"I don't really call what I do hip-hop anymore," says Dwight Farrell, a.k.a. Count Bass D, from his home in Memphis. "It's really coming more from the punk aesthetic. Maybe I should start wearing Doc Martens and stop wearing Timberlands."
If the hip-hop boot seems to no longer fit, it's not because Count Bass D—who attended MTSU—has taken up power chords and snarling shout-vocals. To most listeners his new album, L7, will seem way more like hip-hop (with a bit of neo soul) than punk rock. But the meaning of the term "hip-hop" has changed since Bass D started making music in 1993 (probably more than the term "punk rock").
"I was in F.Y.E. and there was my album in a sea of artists I don't understand," he says. "There was a time when if you had said anything bad about hip-hop I would have wanted to fight you." Considering that Farrell laughs at the suggestion (by local music writer Mark Mays) that "rap is the new hair metal," that time has passed.
Probably the most punk thing about Count Bass D is the scattershot way he cobbles together an album's worth of material. "I've had to steal equipment, I've had to borrow equipment at 5 o'clock in the morning," he says. "It's tumultuous, but fortunately the only thing I haven't been lacking is ability."
That talent—and there's no denying it—allows him to work on the fly, improvise and make do with the tools at hand. "The songs kind of show up. An idea comes from here or there, and whatever type of equipment is at my disposal—I'm just trying to get a sound out of it. It's been like that since the beginning. I wish I had a method, but it doesn't even work that way."
But it does work. From the psychedelic bump-and-swell of "Make It Flow" to the '80s-R&B feel of "Let's Hang Out Tonight," L7—regardless of whether it belongs closer to The Cramps than Common on the record store shelf—is a rangy, polymorphic album that rewards repeated listens.

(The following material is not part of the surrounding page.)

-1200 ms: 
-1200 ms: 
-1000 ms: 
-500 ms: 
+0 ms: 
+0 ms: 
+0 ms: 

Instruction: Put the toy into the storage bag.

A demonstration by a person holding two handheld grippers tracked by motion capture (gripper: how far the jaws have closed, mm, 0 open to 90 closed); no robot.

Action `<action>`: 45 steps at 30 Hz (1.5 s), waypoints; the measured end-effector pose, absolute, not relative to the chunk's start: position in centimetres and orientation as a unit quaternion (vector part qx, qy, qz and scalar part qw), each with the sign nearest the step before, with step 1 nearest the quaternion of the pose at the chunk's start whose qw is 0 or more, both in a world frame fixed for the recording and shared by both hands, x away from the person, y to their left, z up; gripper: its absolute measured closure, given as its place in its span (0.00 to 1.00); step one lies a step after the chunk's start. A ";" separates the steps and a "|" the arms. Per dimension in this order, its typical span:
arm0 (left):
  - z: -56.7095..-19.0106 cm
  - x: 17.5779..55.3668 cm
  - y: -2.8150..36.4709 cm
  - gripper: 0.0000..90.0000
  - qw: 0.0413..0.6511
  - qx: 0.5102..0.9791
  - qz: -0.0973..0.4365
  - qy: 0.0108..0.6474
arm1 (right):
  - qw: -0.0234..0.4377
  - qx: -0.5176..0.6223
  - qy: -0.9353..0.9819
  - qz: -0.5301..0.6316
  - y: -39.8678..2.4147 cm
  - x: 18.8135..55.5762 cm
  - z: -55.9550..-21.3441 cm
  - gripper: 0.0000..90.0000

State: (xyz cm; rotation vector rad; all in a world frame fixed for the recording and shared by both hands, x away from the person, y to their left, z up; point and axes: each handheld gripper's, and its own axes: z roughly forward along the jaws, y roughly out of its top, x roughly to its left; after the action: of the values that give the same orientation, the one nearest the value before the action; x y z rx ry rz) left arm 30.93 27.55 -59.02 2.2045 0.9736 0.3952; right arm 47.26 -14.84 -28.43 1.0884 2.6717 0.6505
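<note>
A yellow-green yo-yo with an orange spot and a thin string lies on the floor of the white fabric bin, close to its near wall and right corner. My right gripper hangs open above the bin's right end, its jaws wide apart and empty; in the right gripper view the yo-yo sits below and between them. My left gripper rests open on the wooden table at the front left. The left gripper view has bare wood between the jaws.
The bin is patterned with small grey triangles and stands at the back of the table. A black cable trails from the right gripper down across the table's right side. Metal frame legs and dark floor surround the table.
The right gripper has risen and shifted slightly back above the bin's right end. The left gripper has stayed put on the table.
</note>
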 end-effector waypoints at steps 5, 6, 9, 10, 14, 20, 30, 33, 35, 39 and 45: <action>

Those who catch Count Bass D opening for Sound Tribe Sector 9—whose record label, 1320, released L7—can expect what Farrell calls "part Doug E. Fresh, part stand-up, part everything...live without a net."
Those who don't catch the show can count on Bass D to keep making music wherever, whenever and however he can. No matter how it turns out, it's not going to be glitzy, slick or easy.
"I don't really have the time, the money, the wherewithal, the support, to do anything," Farrell says. "It gets done, the people seem to like it, they ask for more of it, I just keep making it. I've got my wife here and my five children...we're all here making a way for it. It's not like these pristine vocal booths and conditions—it's real."